Why Graphs Are Great For Security

Speed. Intuition. Learning.

Investigating a security risk can involve wrangling dozens of data sources. To uncover a successful phishing attack, you might have to integrate email records, process executions, user behavior, file access, netflow, antivirus alerts, etc. Gathering and correlating those logs is slow and cumbersome, making it difficult to follow the attack chain.

Sift Security’s product extracts the most important information from disparate data sources into one straightforward, scalable system: a relational graph. Using the graph makes investigations faster, easier, and more intuitive. The graph also provides context to our machine learning platform, enabling it to discover and prioritize relevant anomalous activity.

Sift Security’s relational graph is a data structure with two parts:

The graph represents real relationships extracted from logs. At the same time we ingest a log into the index, we extract the relationships between the entities contained within.

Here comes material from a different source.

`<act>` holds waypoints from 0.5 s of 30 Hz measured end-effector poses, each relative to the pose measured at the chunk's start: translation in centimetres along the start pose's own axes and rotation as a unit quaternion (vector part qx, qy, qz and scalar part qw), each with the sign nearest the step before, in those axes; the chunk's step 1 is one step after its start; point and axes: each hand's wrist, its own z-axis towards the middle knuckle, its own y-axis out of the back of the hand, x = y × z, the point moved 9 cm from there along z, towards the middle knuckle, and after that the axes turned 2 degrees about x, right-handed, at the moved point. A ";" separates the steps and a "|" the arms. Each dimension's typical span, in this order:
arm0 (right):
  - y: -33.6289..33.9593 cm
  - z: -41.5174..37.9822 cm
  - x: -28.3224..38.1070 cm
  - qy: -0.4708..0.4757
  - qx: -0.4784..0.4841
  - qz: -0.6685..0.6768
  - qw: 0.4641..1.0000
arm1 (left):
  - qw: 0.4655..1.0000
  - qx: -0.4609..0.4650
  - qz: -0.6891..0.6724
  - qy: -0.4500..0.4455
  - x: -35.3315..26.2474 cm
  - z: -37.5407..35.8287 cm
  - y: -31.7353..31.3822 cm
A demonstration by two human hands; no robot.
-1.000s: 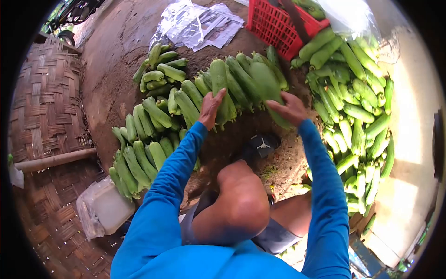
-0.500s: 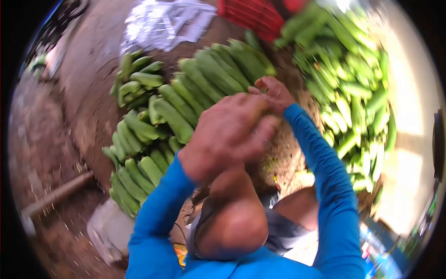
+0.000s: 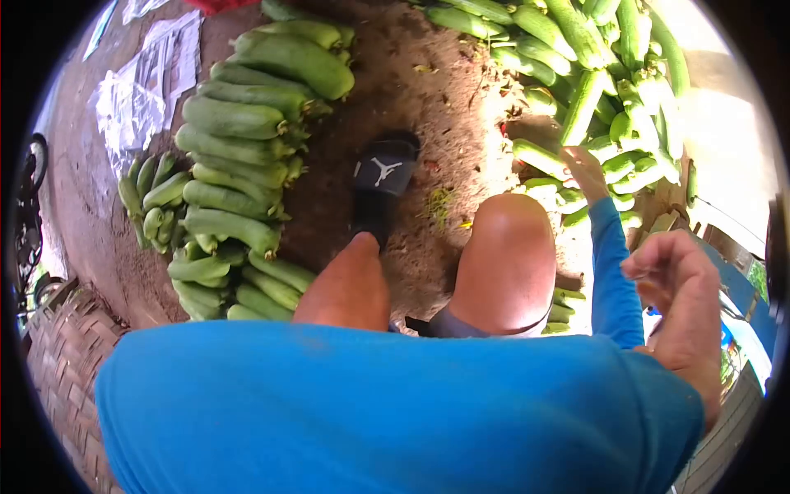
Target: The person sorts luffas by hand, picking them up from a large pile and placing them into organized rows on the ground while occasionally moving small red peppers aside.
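Note:
My right hand [image 3: 586, 174] reaches to the near side of the loose cucumber pile [image 3: 584, 82]. Its fingers are closed at the end of a green cucumber [image 3: 539, 156], partly hiding that end. Across my body, my left hand [image 3: 683, 309] is raised at the right, beside the right sleeve. Its fingers are loosely bent and apart, with nothing visible in them. Left of my legs, large green cucumbers [image 3: 234, 118] lie side by side in a stacked row. A smaller group of cucumbers [image 3: 164, 193] lies against the row's outer side.
A black sandal [image 3: 387, 169] is on my foot on the dirt ground [image 3: 420, 90]. Silvery plastic sheeting [image 3: 136, 107] lies at the upper left, near a red crate's edge [image 3: 218, 4]. A woven basket-like surface [image 3: 74, 370] is at the lower left, a pale wall [image 3: 732, 132] at right.
My view and body have turned toward the loose pile. My right hand has moved from the stacked row to a cucumber in that pile; my left hand has swung over to the right.

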 end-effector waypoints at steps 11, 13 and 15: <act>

For example, consider the following log entry:

Microsoft Windows audit log entry:

{ “EventTime”: “2016-02-15 20:18:49”, “Hostname”: “”, “Keywords”: -9214364837600035000, “EventType”: “AUDIT_SUCCESS”, “SeverityValue”: 2, “Severity”: “INFO”, “EventID”: 4624, “SourceName”: “Microsoft- Windows-Security-Auditing”, “ProviderGuid”: “{54849625-5478-4994-A5BA-3E3B0328C30D}”, “Version”: 2, “Task”: 12544, “OpcodeValue”: 0, “RecordNumber”: 494242, “ActivityID”: “{B0DAF283-66D6-0003-8EF2-DAB0D666D101}”, “ProcessID”: 744, “ThreadID”: 1824, “Channel”: “Security”, “Category”: “Logon”, “Opcode”: “Info”, “SubjectUserSid”: “S-1-5-18”, “SubjectUserName”: “WS02$”, “SubjectDomainName”: “WORKGROUP”, “SubjectLogonId”: “0x3e7”, “TargetUserSid”: “S-1-5-21-2257405197-1984329406-3649188883-1001”, “TargetUserName”: “robert”, “TargetDomainName”: “”, “TargetLogonId”: “0x185ed31”, “LogonType”: “2”, “LogonProcessName”: “User32 “, “AuthenticationPackageName”: “Negotiate”, “WorkstationName”: “WS02”, “LogonGuid”: “{00000000-0000- 0000-0000-000000000000}”, “TransmittedServices”: “-”, “LmPackageName”: “-”, “KeyLength”: “0”, “ProcessName”: “C:\\Windows\\System32\\svchost.exe”, “IpAddress”: “”, “IpPort”: “0”, “ImpersonationLevel”: “%%1833”, “RestrictedAdminMode”: “-”, “TargetOutboundUserName”: “-”, “TargetOutboundDomainName”: “-”, “VirtualAccount”: “%%1843”, “TargetLinkedLogonId”: “0x185ed4f”, “ElevatedToken”: “%%1842”, “EventReceivedTime”: “2016-02-26 12:03:02”, “SourceModuleName”: “windows”, “SourceModuleType”: “im_msvistalog” }

This log entry shows a successful logon attempt, which can be represented graphically as follows. The extra data in the log entry above are stored as attributes on the edges and vertices where appropriate. For example, here that fact that the authentication attempt was successful will be stored as an attribute on the authentication edge.

Once the mapping from raw logs to edges and vertices is created, the graph is constructed automatically during ingestion. The graph representation of each log entry is created and merged into a larger graph containing all of the log entries. Correlations between different data sources happen naturally, as common entities extracted from the sources are merged together. The graph becomes an easy-to-use repository of all of the log data, enabling even novice analysts to pivot seamlessly between data sources. Sift Security supports many common log formats out-of-the-box, and includes the tooling necessary to create the graph mapping for new data sources.